Peter stepped through the open door and into the cold, fresh air. The exercise yard was so cramped and small, just bare concrete with a tiny drain in the center. The walls were fifteen feet high, with an additional ten feet of razor wire–topped mesh fencing. A small hexagon of the sky glowed orange. As he had heard from Winston, the net had been removed.

Peter tipped his head back and looked up at the sky, breathing in the fresh, cold air. Underneath the mask he smiled. Nine p.m. and nine a.m. By now his mother should know about the murder of Dr. Baxter, his move to solitary confinement, and what time he was allowed out into the exercise yard.

She would now pass the information on to his greatest fan.





53

It was dark at seven p.m. when Kate and Tristan drove in to Altrincham town center. The shops were all closed, but the pubs and clubs were open, shining bright colors onto the pavement, which was busy with young teenagers on their way out for the night.

“There’s not a pub near this chemist?” asked Tristan as they stopped at a traffic light. A stream of lads in smart shirts and trousers and young women wearing skimpy outfits streamed across the road. A hen party of twenty women tottered past, all wearing plastic tiaras and matching pink T-shirts.
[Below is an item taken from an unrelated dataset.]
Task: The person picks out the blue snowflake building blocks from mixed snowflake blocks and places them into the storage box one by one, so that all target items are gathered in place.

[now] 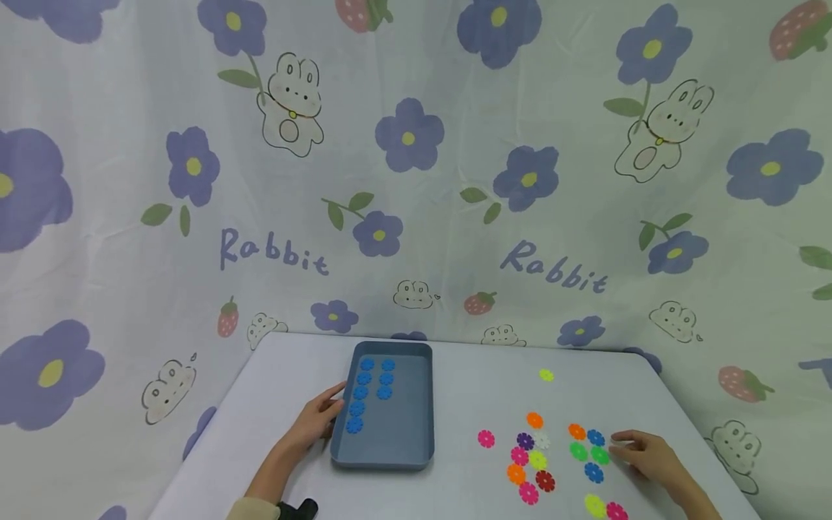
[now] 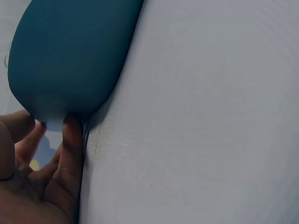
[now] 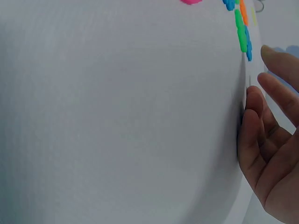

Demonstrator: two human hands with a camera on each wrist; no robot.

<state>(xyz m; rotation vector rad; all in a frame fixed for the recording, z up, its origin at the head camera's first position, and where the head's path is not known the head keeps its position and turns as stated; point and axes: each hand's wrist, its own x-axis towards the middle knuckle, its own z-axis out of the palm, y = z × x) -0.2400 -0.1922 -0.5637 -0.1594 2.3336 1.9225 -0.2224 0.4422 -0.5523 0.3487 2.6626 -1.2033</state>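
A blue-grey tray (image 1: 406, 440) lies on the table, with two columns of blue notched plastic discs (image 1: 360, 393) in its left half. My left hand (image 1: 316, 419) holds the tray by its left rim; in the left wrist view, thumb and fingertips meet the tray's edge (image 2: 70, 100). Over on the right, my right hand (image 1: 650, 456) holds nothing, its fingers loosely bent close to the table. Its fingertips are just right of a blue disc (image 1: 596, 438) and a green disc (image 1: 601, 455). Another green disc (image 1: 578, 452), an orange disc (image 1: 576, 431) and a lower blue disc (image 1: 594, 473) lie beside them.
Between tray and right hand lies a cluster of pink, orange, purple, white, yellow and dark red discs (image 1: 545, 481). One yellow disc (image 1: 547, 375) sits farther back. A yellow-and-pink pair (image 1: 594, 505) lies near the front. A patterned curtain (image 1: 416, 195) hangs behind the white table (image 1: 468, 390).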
One of the girls spied Tristan in the passenger seat and stumbled over to the car. Without warning, she lifted up her T-shirt and pressed her bare breasts to his window.

Tristan sat there for a moment, and his mouth dropped open. Kate was stunned and a little jealous to see how pert the young woman’s breasts were.

“For God’s sake, don’t just stare at her,” she said, leaning over Tristan to bang on the glass. The girl staggered back. The lights had now turned green, but the hen party was congregating around the car. They were all completely drunk, and egged on by the first girl, they lifted their T-shirts and flashed Tristan. Kate was surprised how few of them were wearing bras. She honked the horn. There was a thump as a girl with dark hair and smudged mascara climbed up on the car bonnet and pressed her face against the windshield.

“Hi, sexy,” she said to Tristan. “Is that your mother?”

“This is ridiculous,” said Kate. Technically, she could be Tristan’s mother, but the scorn in the young woman’s voice burned at her. Kate activated the windscreen wipers and the window washer, dousing the girl. She squealed as she was squirted with water, and she leaped off the bonnet, swearing. Kate honked the horn again and slowly advanced on the hen party, which parted and started to jeer and heckle.